Work item: The lines needed are those below that contain the word "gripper"; copy each one.

*** Opening Given data ***

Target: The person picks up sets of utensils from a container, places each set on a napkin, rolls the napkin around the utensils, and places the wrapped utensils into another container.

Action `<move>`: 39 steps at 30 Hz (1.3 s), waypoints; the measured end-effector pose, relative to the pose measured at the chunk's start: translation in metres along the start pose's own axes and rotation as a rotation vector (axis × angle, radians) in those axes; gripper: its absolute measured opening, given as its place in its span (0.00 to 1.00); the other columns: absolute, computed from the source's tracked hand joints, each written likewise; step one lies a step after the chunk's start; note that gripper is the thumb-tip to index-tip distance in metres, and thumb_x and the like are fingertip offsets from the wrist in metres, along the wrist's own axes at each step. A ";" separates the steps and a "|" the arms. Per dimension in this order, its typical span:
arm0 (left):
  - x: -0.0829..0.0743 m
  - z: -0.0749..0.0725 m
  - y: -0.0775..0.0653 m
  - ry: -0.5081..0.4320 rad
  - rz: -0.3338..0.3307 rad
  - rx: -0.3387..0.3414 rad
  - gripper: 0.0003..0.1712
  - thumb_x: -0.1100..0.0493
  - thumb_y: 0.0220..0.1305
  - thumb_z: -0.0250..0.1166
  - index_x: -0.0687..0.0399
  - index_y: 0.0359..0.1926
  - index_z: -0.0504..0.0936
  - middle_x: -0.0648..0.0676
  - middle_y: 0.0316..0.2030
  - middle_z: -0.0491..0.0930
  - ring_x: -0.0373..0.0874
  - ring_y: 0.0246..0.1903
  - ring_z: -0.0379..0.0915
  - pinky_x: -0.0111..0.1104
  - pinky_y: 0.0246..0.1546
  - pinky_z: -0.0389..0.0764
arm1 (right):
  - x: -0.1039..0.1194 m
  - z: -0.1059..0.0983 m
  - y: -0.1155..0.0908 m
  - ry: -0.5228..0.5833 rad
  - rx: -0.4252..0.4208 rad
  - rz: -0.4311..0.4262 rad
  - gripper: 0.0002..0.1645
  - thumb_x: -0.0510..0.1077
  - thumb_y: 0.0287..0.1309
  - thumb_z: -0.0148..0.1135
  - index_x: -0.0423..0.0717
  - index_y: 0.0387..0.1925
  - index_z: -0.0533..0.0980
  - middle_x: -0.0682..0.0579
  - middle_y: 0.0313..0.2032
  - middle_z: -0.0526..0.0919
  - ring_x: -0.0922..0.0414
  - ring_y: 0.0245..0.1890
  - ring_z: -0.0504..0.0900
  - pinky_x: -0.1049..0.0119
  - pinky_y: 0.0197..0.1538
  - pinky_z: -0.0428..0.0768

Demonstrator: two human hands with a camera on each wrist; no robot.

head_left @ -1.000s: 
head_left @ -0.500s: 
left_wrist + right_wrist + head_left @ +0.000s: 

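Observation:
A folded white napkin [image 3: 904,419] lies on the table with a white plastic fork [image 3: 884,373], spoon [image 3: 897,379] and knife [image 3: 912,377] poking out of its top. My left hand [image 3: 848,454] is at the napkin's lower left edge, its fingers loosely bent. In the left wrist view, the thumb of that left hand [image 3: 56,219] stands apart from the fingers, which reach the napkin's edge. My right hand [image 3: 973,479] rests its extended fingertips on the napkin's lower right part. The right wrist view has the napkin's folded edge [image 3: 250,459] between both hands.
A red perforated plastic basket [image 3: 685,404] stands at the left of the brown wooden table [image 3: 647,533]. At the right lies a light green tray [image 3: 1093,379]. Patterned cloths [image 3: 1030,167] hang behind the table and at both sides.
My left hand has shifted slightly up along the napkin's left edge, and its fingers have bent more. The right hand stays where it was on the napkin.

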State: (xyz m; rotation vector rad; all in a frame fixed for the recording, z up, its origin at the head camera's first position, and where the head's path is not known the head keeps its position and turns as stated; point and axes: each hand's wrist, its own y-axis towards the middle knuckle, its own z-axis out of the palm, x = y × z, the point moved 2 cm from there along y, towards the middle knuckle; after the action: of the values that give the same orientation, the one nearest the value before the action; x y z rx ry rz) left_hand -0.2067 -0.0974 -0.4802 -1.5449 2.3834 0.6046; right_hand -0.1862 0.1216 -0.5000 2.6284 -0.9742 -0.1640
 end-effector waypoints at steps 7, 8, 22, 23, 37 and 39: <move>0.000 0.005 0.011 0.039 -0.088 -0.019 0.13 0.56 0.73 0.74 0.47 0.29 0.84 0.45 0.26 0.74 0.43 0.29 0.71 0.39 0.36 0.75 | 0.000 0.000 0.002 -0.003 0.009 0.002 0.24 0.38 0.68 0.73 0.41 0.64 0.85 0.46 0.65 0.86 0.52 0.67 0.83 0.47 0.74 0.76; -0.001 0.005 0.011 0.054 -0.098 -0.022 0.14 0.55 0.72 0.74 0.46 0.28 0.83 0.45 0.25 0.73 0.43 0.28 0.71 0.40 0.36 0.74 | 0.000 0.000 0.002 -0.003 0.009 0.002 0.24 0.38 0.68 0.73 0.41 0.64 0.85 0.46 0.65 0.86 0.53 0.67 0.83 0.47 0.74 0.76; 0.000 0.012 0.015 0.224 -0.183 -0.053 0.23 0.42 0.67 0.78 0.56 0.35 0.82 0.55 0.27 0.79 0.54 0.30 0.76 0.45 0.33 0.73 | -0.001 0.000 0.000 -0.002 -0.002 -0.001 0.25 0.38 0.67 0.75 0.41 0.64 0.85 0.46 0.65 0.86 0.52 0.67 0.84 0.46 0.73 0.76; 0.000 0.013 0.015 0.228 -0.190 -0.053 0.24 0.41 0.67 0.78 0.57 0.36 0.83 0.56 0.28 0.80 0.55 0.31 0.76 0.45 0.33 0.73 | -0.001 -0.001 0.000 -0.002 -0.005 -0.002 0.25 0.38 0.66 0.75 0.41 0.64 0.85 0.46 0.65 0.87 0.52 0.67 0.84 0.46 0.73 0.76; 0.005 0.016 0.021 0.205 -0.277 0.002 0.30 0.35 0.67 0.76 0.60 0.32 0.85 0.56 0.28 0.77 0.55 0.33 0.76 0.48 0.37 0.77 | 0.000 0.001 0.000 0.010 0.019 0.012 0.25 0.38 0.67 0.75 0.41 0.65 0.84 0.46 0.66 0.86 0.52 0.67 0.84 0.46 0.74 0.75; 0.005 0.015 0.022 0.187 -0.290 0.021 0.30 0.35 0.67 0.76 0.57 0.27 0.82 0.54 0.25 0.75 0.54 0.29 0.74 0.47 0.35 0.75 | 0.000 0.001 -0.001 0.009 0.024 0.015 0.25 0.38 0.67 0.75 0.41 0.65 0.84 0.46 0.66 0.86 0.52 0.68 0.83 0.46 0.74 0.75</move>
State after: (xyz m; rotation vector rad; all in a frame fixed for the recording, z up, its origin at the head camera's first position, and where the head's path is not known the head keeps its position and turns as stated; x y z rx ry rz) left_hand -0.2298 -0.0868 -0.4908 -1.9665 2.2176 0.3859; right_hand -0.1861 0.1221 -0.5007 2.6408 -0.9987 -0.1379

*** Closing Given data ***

Response below:
Action `<move>`: 39 steps at 30 Hz (1.3 s), waypoints; the measured end-effector pose, relative to the pose measured at the chunk's start: translation in metres along the start pose's own axes and rotation as a rotation vector (axis × angle, radians) in those axes; gripper: its absolute measured opening, given as its place in its span (0.00 to 1.00); the other columns: absolute, computed from the source's tracked hand joints, each written likewise; step one lies a step after the chunk's start; note that gripper is the thumb-tip to index-tip distance in metres, and thumb_x and the like are fingertip offsets from the wrist in metres, along the wrist's own axes at each step. A ";" separates the steps and a "|" the arms. Per dimension in this order, its typical span:
  - gripper: 0.0003..0.1712
  - gripper: 0.0002..0.1645

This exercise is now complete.